All annotations were done by manually placing bounding
boxes around pedestrians and interpolating their trajectories between
key frames.
The trajectories were then smoothed to avoid discontinuous or jittery
movements.
All
targets were annotated in all sequences, even
in case of total occlusion. Each person entering the field of view
acquires a unique ID, i.e. if a person leaves the screen and later
reappears again, a new ID is assigned. Please note that bounding boxes
are not always perfectly aligned due to articulation, interpolation
and mistakes made by the annotator.
The annotations are saved in xml files using the
CVML Specification,
similar to the ground truth of the
CAVIAR dataset.
For each dataset there are two ground truth files. One (complete)
contains annotations for all visible targets, the other one (cropped)
only contains targets within the predefined tracking area used in our
experiments.
Please cite our work if you use the provided ground truth.
All annotations were done in View001. The PETS 2009 dataset is available
here.
Tracking Area in world coordinates (xmin, xmax, ymin, ymax): (-14069.6, 4981.3, -14274.0, 1733.5)
We here provide our own annotations for the
widely used TUD-Stadtmitte sequence, where bounding boxes for all
targets inside the field of view (even the ones entirely occluded) are
annotated. The TUD dataset is available
here.
Tracking Area in world coordinates (xmin, xmax, ymin, ymax): (-19, 12939, -48, 10053)
The camera calibration for the TUD-Stadtmitte sequence is
here.
It has the same format as the calibration for the
PETS dataset.
We extend the
original
ground truth for these two sequences by providing correct association
of people identities across frames.
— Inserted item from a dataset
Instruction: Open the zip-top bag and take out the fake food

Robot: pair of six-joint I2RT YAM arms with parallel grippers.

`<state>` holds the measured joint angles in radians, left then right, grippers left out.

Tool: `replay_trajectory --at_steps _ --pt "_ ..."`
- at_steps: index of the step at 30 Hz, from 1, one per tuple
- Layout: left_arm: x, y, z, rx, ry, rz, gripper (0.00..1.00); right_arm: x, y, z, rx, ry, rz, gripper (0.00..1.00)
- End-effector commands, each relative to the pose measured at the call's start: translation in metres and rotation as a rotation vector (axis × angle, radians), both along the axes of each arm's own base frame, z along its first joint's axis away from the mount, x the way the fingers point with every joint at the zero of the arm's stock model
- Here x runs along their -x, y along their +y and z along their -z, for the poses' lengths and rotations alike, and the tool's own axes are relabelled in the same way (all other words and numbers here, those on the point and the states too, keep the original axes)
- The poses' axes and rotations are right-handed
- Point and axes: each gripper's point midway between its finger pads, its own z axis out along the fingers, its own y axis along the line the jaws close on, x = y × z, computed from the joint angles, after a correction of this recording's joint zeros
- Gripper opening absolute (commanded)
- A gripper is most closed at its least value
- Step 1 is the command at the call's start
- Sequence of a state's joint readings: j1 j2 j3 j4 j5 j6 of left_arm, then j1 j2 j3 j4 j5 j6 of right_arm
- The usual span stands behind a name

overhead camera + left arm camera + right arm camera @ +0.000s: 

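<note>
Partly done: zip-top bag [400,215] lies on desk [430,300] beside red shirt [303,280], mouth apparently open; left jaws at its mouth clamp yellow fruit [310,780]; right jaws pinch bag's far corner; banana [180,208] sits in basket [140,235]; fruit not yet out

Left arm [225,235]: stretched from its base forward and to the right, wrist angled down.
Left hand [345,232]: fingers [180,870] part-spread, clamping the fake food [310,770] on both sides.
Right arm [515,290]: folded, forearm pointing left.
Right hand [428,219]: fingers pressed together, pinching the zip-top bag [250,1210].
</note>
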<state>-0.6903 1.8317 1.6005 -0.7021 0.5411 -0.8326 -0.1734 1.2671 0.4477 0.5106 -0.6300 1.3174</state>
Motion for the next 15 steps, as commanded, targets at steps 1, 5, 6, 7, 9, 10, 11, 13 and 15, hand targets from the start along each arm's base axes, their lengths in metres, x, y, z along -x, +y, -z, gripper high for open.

The bounding boxes positions and
sizes are kept unchanged. Additionally, we linearly interpolate the
annotations through occlusions, such that, again, all targets are
annotated, regardless of their visibility fraction.
Similar to TUD, we extend the
original
ground truth for several ETH sequences by providing correct association
of people identities across frames. The bounding boxes positions and
sizes are kept unchanged. The interpolated version for occluded pedestrians will appear shortly.